Data from: Gene amplification of 5-enol-pyruvylshikimate-3-phosphate synthase in glyphosate-resistant Kochia scoparia
Wiersma, Andrew T. et al. (2015), Data from: Gene amplification of 5-enol-pyruvylshikimate-3-phosphate synthase in glyphosate-resistant Kochia scoparia, Dryad, Dataset, https://doi.org/10.5061/dryad.4fk53
The widely used herbicide glyphosate inhibits the shikimate pathway enzyme 5-enolpyruvylshikimate-3-phosphate synthase (EPSPS). Globally, the intensive use of glyphosate for weed control has selected for glyphosate resistance in 31 weed species. Populations of suspected glyphosate-resistant Kochia scoparia were collected from fields located in the US central Great Plains. Glyphosate dose response verified glyphosate resistance in nine populations. The mechanism of resistance to glyphosate was investigated using targeted sequencing, quantitative PCR, immunoblotting, and whole transcriptome de novo sequencing to characterize the sequence and expression of EPSPS. Sequence analysis showed no mutation of the EPSPS Pro106 codon in glyphosate-resistant K. scoparia, whereas EPSPS genomic copy number and transcript abundance were elevated three- to ten-fold in resistant individuals relative to susceptible individuals.
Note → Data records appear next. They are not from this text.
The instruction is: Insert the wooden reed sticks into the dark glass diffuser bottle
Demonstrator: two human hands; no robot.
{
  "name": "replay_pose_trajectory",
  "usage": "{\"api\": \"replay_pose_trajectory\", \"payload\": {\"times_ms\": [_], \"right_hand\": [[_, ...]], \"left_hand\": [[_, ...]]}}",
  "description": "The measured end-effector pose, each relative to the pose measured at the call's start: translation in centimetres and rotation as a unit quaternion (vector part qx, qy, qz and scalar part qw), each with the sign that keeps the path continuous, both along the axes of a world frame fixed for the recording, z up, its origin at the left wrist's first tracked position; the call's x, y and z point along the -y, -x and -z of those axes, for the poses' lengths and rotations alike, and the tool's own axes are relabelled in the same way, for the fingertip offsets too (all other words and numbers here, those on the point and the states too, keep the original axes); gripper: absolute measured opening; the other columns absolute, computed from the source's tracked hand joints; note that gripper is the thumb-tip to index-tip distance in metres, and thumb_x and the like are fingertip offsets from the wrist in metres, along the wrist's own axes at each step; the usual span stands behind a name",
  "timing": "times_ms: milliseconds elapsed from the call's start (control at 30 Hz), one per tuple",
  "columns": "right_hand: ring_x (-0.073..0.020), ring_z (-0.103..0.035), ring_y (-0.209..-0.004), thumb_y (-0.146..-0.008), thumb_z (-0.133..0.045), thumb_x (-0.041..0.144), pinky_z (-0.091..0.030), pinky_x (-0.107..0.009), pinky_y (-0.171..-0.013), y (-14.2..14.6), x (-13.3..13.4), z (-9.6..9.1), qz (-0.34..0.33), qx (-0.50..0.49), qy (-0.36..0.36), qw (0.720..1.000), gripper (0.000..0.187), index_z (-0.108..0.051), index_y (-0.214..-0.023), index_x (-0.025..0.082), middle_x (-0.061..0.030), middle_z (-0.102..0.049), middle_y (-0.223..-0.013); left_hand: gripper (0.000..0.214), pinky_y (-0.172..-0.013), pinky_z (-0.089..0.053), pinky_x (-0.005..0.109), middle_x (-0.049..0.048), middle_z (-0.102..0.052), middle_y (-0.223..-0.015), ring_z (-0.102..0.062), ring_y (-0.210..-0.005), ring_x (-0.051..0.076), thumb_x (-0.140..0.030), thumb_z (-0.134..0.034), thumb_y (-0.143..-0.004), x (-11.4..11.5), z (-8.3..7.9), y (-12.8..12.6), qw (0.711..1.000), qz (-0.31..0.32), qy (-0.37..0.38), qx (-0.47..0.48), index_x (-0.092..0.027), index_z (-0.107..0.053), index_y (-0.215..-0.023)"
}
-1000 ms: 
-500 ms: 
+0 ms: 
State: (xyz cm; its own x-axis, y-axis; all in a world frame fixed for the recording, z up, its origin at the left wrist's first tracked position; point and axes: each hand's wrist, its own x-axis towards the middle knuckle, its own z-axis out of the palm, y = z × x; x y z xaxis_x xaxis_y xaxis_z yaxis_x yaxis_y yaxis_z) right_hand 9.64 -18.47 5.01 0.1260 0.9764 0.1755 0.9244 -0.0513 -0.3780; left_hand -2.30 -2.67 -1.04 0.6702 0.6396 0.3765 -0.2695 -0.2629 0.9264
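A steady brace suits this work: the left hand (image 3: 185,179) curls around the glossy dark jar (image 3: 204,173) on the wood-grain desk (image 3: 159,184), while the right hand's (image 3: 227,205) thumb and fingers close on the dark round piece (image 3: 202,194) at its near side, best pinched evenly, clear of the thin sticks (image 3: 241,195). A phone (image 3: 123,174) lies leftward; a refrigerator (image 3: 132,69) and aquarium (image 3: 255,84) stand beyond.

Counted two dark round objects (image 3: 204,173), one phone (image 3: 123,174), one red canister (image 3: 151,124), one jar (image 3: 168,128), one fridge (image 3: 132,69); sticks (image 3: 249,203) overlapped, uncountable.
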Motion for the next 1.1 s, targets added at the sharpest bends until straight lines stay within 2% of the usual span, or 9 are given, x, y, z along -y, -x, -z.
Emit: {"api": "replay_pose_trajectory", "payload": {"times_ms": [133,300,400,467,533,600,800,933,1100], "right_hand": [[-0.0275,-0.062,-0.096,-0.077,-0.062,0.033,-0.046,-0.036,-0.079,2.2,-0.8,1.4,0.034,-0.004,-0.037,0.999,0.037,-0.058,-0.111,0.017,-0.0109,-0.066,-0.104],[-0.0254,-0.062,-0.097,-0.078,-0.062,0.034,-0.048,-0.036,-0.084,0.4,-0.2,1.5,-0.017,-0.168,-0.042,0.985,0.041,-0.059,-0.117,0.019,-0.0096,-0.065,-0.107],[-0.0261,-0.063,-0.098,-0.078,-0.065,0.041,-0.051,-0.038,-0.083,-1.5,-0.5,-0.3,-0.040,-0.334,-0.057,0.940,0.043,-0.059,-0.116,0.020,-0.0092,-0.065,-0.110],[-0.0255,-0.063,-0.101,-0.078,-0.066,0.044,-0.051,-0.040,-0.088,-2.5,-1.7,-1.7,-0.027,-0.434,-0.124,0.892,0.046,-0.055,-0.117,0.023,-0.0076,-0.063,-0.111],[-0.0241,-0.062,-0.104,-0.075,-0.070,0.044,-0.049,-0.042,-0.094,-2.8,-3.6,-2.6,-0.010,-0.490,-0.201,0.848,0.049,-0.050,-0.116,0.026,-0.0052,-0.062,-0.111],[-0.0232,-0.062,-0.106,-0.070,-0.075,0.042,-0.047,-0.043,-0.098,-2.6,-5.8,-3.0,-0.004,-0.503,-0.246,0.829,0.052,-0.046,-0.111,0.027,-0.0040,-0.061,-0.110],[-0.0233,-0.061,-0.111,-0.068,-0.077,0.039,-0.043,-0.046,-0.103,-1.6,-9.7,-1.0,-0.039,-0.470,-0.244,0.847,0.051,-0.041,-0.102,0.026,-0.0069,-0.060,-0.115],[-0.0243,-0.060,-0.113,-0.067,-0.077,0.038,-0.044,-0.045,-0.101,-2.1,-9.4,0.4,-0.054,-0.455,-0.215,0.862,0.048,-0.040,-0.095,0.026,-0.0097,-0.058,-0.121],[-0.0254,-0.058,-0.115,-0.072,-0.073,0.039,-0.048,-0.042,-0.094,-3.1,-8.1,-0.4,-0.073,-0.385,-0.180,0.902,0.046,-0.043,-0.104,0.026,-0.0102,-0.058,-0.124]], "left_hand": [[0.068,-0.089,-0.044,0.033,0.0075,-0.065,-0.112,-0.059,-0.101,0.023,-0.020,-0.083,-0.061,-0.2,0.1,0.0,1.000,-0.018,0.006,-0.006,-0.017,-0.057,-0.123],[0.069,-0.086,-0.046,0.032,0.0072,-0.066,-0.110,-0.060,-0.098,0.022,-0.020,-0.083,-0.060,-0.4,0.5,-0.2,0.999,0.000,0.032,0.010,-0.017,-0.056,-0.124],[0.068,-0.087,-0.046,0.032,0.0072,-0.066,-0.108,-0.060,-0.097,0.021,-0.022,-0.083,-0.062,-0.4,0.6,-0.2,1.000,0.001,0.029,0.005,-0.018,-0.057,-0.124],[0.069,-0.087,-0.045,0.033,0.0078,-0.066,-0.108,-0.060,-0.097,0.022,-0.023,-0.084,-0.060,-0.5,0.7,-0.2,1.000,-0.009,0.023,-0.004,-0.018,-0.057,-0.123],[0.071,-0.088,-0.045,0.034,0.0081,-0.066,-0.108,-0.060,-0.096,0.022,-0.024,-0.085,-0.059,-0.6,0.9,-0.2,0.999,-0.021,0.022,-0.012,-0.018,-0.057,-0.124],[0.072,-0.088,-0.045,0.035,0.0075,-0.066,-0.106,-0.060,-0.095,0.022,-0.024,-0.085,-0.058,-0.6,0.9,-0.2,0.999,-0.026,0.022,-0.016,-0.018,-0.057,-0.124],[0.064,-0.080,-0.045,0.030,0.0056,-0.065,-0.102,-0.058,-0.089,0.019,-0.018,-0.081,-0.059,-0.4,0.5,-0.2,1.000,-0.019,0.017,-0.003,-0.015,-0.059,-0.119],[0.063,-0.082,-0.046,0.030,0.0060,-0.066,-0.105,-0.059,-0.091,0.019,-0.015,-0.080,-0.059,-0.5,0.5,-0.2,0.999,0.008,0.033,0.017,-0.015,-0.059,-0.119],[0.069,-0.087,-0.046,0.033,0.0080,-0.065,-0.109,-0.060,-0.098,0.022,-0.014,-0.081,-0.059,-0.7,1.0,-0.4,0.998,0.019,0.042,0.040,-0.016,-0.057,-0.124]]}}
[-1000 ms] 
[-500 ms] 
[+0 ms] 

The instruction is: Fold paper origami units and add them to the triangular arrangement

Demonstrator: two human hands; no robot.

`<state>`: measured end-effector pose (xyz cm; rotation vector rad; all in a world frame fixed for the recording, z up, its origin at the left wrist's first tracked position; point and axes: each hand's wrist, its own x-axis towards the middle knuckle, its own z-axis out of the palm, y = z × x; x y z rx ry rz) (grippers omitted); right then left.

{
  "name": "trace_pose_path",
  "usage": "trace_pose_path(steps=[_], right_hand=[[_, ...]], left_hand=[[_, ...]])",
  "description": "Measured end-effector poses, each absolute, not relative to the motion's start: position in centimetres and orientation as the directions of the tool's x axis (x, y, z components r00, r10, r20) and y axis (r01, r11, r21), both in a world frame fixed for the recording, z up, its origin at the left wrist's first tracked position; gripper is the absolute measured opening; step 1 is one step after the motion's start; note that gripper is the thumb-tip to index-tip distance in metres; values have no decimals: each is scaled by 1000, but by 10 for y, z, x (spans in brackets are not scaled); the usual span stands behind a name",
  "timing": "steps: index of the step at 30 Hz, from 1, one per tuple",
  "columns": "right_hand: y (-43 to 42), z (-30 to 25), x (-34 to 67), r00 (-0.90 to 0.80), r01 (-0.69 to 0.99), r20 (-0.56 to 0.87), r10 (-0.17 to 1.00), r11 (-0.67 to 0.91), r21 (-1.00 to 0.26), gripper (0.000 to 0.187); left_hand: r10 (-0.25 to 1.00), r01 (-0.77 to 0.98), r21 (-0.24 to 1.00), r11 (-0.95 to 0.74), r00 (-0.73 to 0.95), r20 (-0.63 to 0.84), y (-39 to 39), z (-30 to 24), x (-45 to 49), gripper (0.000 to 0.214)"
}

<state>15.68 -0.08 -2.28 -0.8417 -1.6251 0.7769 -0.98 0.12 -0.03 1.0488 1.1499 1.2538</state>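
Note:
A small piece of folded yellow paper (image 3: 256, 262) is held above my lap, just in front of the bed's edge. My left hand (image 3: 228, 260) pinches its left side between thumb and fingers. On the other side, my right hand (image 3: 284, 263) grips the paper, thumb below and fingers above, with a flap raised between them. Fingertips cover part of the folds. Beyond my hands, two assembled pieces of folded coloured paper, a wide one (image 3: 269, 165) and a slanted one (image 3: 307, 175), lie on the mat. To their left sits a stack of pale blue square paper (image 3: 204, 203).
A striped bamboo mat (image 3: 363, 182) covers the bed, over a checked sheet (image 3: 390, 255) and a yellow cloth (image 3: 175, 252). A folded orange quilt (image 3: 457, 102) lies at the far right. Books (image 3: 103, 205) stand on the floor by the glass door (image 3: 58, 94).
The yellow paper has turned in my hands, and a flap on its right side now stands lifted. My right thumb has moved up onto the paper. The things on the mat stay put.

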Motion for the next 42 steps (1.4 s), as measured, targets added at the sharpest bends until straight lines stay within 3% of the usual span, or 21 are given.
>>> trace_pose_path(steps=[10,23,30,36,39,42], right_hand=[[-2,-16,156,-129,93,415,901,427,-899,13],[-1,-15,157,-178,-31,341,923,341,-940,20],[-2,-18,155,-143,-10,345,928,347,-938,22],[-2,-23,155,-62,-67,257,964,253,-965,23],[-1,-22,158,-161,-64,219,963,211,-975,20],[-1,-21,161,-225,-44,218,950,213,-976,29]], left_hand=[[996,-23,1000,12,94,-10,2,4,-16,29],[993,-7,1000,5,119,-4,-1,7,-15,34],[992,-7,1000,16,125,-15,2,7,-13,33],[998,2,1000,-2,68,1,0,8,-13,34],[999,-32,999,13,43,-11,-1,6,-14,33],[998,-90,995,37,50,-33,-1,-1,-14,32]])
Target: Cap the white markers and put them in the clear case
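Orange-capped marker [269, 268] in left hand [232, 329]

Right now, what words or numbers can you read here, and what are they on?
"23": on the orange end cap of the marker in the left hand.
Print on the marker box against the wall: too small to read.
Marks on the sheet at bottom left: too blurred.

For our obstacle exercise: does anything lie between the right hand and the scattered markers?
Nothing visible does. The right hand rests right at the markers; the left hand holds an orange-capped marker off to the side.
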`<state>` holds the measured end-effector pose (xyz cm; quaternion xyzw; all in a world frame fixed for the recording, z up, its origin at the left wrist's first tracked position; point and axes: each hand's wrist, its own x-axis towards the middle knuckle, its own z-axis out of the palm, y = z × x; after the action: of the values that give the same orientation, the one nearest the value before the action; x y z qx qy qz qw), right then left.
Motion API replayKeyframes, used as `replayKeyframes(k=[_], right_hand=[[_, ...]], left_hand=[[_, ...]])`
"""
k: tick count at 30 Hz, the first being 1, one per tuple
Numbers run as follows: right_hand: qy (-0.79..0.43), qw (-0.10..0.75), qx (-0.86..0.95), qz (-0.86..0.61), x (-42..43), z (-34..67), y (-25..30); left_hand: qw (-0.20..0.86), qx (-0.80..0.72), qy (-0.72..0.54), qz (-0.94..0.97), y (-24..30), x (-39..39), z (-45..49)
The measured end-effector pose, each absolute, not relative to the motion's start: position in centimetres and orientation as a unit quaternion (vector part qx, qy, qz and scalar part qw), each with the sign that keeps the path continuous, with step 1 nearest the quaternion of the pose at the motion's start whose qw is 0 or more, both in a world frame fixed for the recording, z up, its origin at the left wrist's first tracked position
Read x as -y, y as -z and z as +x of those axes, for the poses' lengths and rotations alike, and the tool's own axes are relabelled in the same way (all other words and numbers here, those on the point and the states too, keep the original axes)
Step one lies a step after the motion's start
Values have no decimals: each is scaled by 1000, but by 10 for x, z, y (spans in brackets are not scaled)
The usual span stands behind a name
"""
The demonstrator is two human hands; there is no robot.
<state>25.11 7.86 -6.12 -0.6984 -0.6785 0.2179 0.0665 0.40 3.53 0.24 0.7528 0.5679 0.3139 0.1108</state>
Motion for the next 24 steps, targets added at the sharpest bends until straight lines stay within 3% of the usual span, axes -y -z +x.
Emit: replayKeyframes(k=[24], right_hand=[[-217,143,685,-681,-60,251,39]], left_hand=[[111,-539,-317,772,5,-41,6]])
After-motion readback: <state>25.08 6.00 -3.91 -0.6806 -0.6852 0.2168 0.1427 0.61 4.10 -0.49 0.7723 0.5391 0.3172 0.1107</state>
Glyphosate-resistant individuals with increased relative EPSPS copy numbers had consistently lower shikimate accumulation in leaf disks treated with 100 μM glyphosate and EPSPS protein levels were higher in glyphosate-resistant individuals with increased gene copy number compared to glyphosate-susceptible individuals. RNA sequence analysis revealed seven nucleotide positions with two different expressed alleles in glyphosate-susceptible reads. However, one nucleotide at the seven positions was predominant in glyphosate-resistant sequences, suggesting that only one of two EPSPS alleles was amplified in glyphosate-resistant individuals. No alternatively spliced EPSPS transcripts were detected. Expression of five other genes in the chorismate pathway was unaffected in glyphosate-resistant individuals with increased EPSPS expression. These results indicate increased EPSPS expression is a mechanism for glyphosate resistance in these K. scoparia populations.